# PROBLEM STATEMENT
From the entries below, transcribe exactly the lines between the line holding "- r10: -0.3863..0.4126" and the line holding "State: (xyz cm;", inclusive; skip all other lines.

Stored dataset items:

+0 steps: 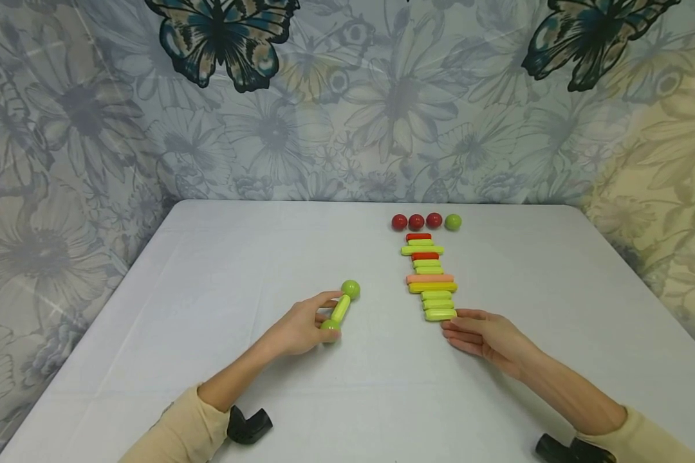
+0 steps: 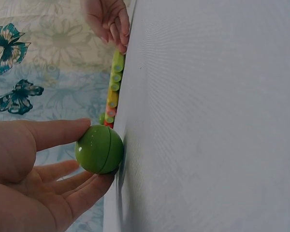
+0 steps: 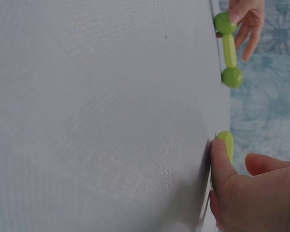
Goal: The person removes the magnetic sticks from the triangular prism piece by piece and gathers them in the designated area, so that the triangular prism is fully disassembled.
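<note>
My left hand (image 1: 298, 326) holds a dumbbell-shaped piece, a light-green stick (image 1: 340, 309) with a green ball (image 1: 351, 289) at each end. In the left wrist view its near ball (image 2: 99, 149) sits between the fingers and thumb. Over on the right, my right hand (image 1: 495, 337) touches the right end of the nearest green stick (image 1: 440, 315) in a column of sticks. The right wrist view shows one finger lying against that stick (image 3: 226, 143), the thumb standing apart from it. Above it lie green, yellow (image 1: 432, 288), orange (image 1: 430, 278) and red (image 1: 425, 256) sticks.
Beyond the column sit three red balls (image 1: 416, 222) and a green ball (image 1: 453, 222) in a row near the far edge of the white table (image 1: 208, 270). A wall with flower and butterfly patterns (image 1: 402, 106) stands behind. Black wrist devices (image 1: 249, 426) show by the sleeves.
</note>
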Action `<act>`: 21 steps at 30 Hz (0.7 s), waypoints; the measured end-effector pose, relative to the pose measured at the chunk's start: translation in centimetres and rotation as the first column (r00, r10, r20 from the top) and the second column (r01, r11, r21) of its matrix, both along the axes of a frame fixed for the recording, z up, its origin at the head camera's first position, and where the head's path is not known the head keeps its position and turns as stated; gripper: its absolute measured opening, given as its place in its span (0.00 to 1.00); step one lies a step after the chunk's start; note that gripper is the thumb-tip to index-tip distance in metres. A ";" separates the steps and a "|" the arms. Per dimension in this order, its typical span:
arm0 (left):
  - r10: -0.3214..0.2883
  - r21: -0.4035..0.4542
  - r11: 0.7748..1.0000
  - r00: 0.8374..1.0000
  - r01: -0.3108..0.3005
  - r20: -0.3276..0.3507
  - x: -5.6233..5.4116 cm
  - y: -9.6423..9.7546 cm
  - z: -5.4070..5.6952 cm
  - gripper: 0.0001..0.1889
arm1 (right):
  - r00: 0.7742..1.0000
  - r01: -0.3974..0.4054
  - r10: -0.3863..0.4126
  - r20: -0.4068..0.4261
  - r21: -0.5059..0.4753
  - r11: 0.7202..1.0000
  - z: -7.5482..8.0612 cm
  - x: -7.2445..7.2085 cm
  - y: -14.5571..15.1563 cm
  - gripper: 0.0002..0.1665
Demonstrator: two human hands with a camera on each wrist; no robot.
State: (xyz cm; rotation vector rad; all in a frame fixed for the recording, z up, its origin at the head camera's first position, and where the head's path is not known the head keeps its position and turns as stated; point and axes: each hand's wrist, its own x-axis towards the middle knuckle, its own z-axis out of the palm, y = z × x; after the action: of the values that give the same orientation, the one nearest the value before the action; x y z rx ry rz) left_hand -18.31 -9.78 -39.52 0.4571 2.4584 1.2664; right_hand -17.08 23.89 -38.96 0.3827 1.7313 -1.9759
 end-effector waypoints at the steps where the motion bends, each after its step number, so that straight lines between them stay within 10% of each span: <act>1: -0.001 0.000 1.000 1.000 0.001 -0.001 0.0 0.0 0.0 0.36 | 1.000 0.005 -0.005 -0.001 -0.003 1.000 0.0 0.0 0.0 0.37; 21: -0.007 0.010 1.000 1.000 0.007 0.008 0.0 -0.1 0.1 0.36 | 0.994 -0.035 0.045 -0.101 0.105 0.994 1.1 -0.5 -0.1 0.35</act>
State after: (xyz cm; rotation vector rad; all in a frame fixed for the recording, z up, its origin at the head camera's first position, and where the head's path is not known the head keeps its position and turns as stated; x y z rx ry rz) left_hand -18.33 -9.87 -39.46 0.4624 2.4426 1.2759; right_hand -17.60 23.84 -37.84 0.2825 1.8965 -1.9132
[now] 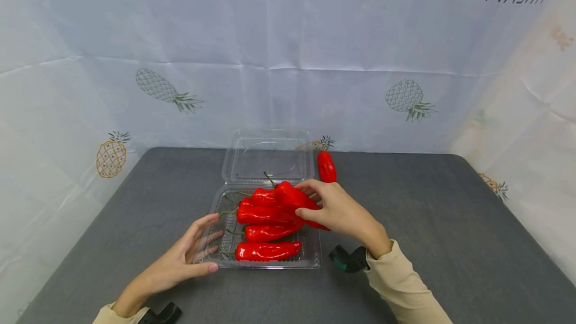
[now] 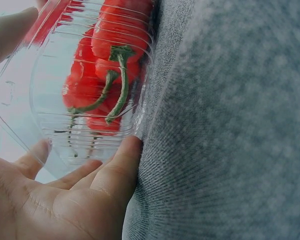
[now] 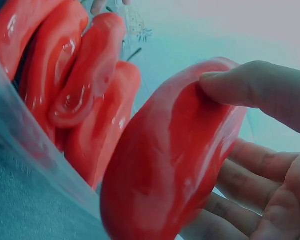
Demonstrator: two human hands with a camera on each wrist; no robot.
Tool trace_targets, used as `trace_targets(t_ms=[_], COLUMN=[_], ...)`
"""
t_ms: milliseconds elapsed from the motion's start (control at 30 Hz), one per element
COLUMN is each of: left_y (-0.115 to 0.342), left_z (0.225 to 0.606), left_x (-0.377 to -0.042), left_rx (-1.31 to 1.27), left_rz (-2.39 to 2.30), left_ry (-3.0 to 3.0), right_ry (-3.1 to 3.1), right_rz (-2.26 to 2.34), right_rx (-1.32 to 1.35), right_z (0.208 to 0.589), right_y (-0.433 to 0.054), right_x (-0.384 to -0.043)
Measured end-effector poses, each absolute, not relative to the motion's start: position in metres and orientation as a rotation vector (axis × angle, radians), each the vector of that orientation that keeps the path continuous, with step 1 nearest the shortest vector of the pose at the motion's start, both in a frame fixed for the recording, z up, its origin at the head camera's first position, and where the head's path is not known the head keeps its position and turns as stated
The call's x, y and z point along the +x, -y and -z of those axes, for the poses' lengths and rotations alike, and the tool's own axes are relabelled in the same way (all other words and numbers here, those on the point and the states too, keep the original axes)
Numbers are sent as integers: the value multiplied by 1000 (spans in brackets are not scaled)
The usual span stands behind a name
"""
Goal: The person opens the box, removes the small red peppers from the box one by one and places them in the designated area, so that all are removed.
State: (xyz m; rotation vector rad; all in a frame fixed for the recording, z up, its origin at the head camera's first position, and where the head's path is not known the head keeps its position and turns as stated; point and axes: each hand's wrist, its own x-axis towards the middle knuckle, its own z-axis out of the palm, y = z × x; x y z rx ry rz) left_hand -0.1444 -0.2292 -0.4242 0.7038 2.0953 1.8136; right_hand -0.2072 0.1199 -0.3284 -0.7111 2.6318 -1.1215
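Note:
A clear plastic clamshell box holds several glossy red peppers with thin green stems. My right hand pinches one red pepper between thumb and fingers, above the right back part of the box. In the right wrist view this pepper hangs tilted beside the box wall, apart from the others. At the box's left side, my left hand spreads its fingers against the wall; in the left wrist view its fingertips touch the clear plastic. Parts of the lower peppers are hidden behind the held one.
The clear lid stands raised at the back, leaning near the curtain with pineapple prints. Another red pepper lies on the dark grey table, behind my right hand.

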Motion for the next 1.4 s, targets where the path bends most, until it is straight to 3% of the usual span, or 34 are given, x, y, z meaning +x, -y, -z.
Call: trace_targets(t_ms=[1400], left_y=[229], left_z=[424], left_x=[-144], left_rx=[691], left_rz=[-1814], left_ry=[-2102], right_ry=[-2786], right_rz=[1319], right_rx=[-400], right_z=[347], right_y=[-162], right_x=[-249])
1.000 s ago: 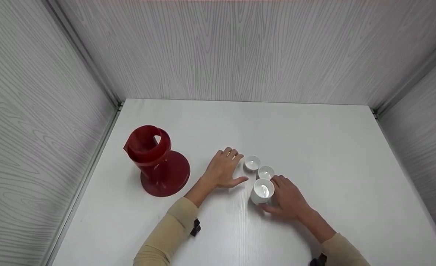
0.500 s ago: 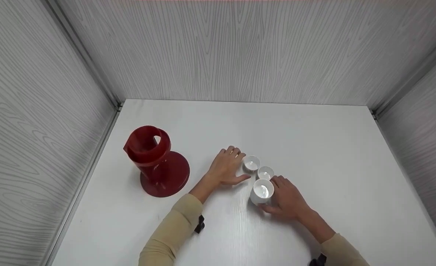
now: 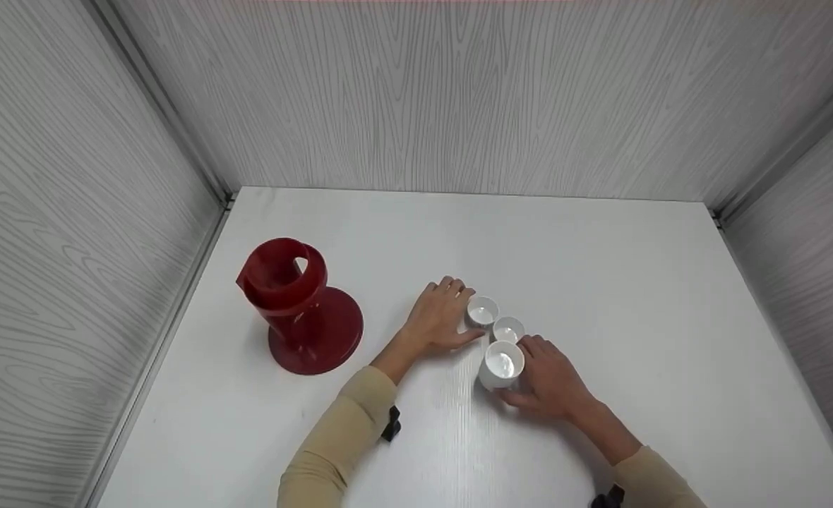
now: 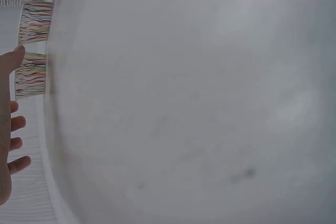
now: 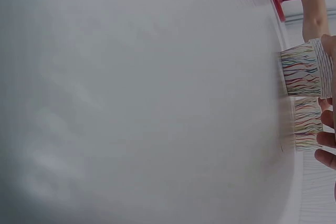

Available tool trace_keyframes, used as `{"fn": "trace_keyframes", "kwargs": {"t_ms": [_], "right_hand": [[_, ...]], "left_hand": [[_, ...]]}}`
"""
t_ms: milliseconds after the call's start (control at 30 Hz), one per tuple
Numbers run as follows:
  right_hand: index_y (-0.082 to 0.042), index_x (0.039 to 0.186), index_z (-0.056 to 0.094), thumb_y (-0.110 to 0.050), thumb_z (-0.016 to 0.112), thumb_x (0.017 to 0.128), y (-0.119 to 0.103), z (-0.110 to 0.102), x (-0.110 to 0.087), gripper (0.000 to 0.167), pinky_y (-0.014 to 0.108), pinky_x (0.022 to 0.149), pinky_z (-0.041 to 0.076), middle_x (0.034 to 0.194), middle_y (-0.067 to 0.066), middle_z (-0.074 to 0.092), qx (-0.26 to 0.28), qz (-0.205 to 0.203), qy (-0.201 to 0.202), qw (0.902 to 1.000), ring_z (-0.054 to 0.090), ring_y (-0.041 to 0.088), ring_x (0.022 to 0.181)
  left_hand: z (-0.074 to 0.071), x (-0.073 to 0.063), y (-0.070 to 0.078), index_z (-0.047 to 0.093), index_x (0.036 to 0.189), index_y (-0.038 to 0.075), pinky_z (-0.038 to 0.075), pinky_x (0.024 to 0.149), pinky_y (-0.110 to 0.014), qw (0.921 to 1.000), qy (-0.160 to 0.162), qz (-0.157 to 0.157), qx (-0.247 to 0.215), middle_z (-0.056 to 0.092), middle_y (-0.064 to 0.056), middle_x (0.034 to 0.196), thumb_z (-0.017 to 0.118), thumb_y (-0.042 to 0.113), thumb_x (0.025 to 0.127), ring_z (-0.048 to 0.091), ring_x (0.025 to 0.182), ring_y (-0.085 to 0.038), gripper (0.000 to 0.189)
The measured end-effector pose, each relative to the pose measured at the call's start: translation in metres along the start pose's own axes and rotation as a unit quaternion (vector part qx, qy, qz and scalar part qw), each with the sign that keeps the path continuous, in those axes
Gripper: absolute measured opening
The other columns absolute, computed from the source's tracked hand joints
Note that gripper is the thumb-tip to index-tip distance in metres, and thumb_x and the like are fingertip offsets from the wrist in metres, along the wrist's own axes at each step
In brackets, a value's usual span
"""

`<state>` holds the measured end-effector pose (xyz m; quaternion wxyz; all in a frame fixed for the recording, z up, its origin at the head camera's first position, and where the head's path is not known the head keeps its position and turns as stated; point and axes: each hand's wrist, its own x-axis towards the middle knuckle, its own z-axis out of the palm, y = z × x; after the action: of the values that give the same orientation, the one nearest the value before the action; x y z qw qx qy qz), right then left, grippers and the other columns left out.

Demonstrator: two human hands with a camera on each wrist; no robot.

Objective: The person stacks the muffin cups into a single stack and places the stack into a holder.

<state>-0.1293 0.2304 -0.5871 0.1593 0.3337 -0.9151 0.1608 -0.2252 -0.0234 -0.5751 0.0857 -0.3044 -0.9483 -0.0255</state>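
Note:
Three white paper cup groups stand in a slanting row at the middle of the table. The nearest is a stack of paper cups, whose several rims show in the right wrist view. My right hand grips this stack from the right, thumb at its near side. Behind it stand the middle paper cup and the far left paper cup, printed with coloured wavy lines. My left hand is beside the far left cup, fingers spread along its left side and thumb in front, overlapping its edge in the left wrist view.
At the left stands a red plastic piece with a round base and a tilted, open-topped cylinder with a hole in its wall. Wood-grain panels enclose the white table at the back and both sides.
My left hand has moved right and slightly away from me, up to the far left paper cup. My right hand and the stack have stayed in place.

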Motion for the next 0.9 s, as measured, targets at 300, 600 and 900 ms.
{"fn": "trace_keyframes", "kwargs": {"t_ms": [300, 600, 900], "right_hand": [[-0.007, 0.121, 0.062, -0.054, 0.085, 0.074, -0.001, 0.001, 0.000, 0.070, 0.036, 0.079, 0.053, 0.106, 0.003, 0.066, -0.001, -0.016, 0.014, 0.9998, 0.059, 0.020, 0.092], [-0.007, 0.120, 0.063, -0.055, 0.085, 0.075, -0.001, 0.001, -0.001, 0.070, 0.036, 0.080, 0.053, 0.106, 0.003, 0.065, -0.004, -0.011, 0.011, 0.9999, 0.059, 0.021, 0.093], [-0.006, 0.121, 0.063, -0.054, 0.085, 0.074, 0.001, 0.002, 0.000, 0.071, 0.036, 0.079, 0.053, 0.107, 0.004, 0.066, -0.002, -0.020, 0.015, 0.9997, 0.060, 0.021, 0.093]], "left_hand": [[0.001, 0.006, 0.001, 0.061, 0.140, 0.014, 0.052, 0.101, -0.040, 0.9999, 0.000, 0.013, 0.008, 0.066, -0.006, 0.133, 0.053, 0.077, 0.092, 0.059, 0.126, -0.024, 0.079], [0.004, 0.013, 0.004, 0.059, 0.142, 0.015, 0.051, 0.102, -0.042, 0.9999, -0.010, 0.012, 0.000, 0.065, -0.006, 0.134, 0.051, 0.078, 0.092, 0.058, 0.128, -0.025, 0.082], [0.005, 0.015, 0.005, 0.061, 0.139, 0.015, 0.052, 0.100, -0.041, 0.9999, 0.000, 0.014, 0.001, 0.066, -0.006, 0.132, 0.053, 0.077, 0.092, 0.058, 0.126, -0.024, 0.078]]}}
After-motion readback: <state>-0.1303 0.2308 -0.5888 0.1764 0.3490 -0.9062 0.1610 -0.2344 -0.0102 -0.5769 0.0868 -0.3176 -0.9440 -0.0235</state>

# EXERCISE ANSWER
  - r10: -0.3863..0.4126
  - r20: -0.4068..0.4261
  - r21: -0.5059..0.4753
  - r11: 0.7202..1.0000
  - z: -7.5482..8.0612 cm
  - x: -7.2445..7.2085 cm
  - y: -14.5571..15.1563 cm
  - gripper: 0.0002..0.1665
Demonstrator: two human hands with a camera on each wrist; no robot.
State: (xyz cm; rotation vector rad; all in a frame fixed for the recording, z up, its origin at the head camera's first position, and where the head's path is not known the head keeps its position and turns as stated; point and axes: each hand's wrist, its own x-axis towards the middle knuckle, its own z-axis out of the palm, y = z × x; after the action: of the values that give the same orientation, the one nearest the value before the action; x y z rx ry rz) left_hand -18.31 -9.78 -39.52 0.4571 2.4584 1.2664; right_hand -17.08 23.89 -38.96 0.3827 1.7313 -1.9759

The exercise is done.